When we’re “full, thank you” of our own stuff, there’s no room for the real messages, no room for the truth that’s being spoken to get through. When we’re full of need, fear, sorrow, grasping and gasping, others’ intent gets lost in our full-up state.
Compounding the problem, of course, is the fact that we don’t come equipped with anything as easy as a delete button or an erase key. We aren’t made to quickly and easily download all those memories that are keeping us deaf, so we hear others only through the filter of our own complex (and often unrecognized) stuff.
Being in a profession where I deal with lots of sad people, I’ve thought about this situation a good deal. And since I believe that need and fear are fundamental parts of our humanity that deserve a respected place in each individual’s emotional spectrum, it seems to me that what we need is a magical balance: respecting the hard-earned feelings and memories that come with a fully lived life while administering a daily dose of letting go. A balance of “save as” and “delete” that happens every single day.
In practice, this seems to mean a great deal of inner work on everyone’s part — and occasionally some pretty messy work at that. But consider the alternatives. We could go through life missing a lot of what is said to us beneath the words, via actions and intents. We can batter ourselves black and blue on the brick walls of illusion and delusion until we lose touch with our own innate good sense. We can be so busy hanging onto our “Memory full. Thank you” that we miss out on the realities of other people who care enough about us (or not) to tell us the truth as they experience it. When you put it like that, the hard work of achieving balance once in a while begins to sound like an alternative worth trying.
One essential piece of work, it seems to me, is finding a bit of intentional quiet time every day — time when we do nothing but breathe and delete, to make way for new messages. It could be sitting on a cushion for hours or sitting in the car for three minutes before going into work.
Of course, when we’re caught up in our fears and obligations, it may seem as though we have no time to spare. But if someone’s that busy, even three minutes might feel like a full day of quiet. It’s all relative, and it’s also all about intent. It’s about meaningful stillness during which we internally click “delete.”
Another prime opportunity to do some inner work concerns catching ourselves at repeatedly interrupting others. Full up; nothing can get in; no way but our way. A good piece of work here is a gentle but firm closing of the mouth — just for the sheer discipline of it — until we can delete some things and not need to talk quite so much.
And then there are the myriad telltale behaviors that play out when we’re driving, like tailgating in heavy traffic. Full up; we’re in such a hurry that we’re more important than that guy in the 4×4 turning into that fast-food place. We’re more important than somebody going slowly through the tunnel. And we’re way more important than someone with out-of-state plates who’s come to Asheville to see Biltmore Estate. We’re so full that we can’t draw a breath or stop talking on the cell phone long enough to let somebody admire a pretty building or get a hamburger. Full up.

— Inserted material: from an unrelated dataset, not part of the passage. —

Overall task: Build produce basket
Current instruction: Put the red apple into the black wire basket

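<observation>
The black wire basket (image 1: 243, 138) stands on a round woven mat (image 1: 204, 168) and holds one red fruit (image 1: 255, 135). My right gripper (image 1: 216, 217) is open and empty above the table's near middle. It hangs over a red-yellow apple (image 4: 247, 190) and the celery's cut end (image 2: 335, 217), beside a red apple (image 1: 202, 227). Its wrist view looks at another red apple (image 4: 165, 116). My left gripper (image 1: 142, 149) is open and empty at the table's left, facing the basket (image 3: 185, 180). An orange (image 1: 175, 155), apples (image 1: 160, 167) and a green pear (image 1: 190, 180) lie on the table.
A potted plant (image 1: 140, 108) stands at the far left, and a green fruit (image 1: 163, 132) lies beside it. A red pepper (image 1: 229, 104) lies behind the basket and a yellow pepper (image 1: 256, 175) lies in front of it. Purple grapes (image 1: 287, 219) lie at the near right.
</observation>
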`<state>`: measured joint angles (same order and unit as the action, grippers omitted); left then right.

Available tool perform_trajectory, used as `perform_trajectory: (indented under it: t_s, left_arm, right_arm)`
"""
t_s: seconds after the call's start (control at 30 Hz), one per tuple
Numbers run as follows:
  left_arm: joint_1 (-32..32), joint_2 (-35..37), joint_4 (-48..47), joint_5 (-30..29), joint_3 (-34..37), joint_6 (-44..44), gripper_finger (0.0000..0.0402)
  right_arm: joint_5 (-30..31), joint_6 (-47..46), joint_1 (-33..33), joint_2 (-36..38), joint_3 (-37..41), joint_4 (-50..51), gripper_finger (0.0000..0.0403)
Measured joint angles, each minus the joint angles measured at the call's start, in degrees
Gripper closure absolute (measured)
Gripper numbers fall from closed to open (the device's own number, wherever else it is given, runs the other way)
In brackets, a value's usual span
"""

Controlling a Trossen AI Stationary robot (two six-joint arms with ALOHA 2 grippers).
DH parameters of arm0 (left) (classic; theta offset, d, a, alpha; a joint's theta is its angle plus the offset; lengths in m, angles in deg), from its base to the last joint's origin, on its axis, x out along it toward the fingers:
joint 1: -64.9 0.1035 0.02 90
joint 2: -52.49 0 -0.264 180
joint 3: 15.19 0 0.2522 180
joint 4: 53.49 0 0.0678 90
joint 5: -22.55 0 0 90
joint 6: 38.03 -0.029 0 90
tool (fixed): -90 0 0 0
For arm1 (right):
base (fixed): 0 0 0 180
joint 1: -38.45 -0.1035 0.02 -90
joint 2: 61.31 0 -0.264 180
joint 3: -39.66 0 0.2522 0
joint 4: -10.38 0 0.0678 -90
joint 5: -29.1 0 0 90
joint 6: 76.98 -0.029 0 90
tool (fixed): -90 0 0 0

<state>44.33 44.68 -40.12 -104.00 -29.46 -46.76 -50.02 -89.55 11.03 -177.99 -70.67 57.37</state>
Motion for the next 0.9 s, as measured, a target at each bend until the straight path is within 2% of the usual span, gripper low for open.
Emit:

That answering machine finally blew itself into oblivion — probably just wore itself out by continually having a full memory and trying to be polite about it. The machine I have now merely blinks a red “F” when it’s maxed out. Meanwhile, this lifetime learner is continuing her constant quest for balance.
[Jane Curran is a United Methodist minister and the chaplaincy supervisor at CarePartners Mountain Area Hospice. She has worked extensively with the ethical, emotional and spiritual issues surrounding end-of-life care and has written a soon-to-be-released book about the ongoing work of “being there” for others as a caregiver.]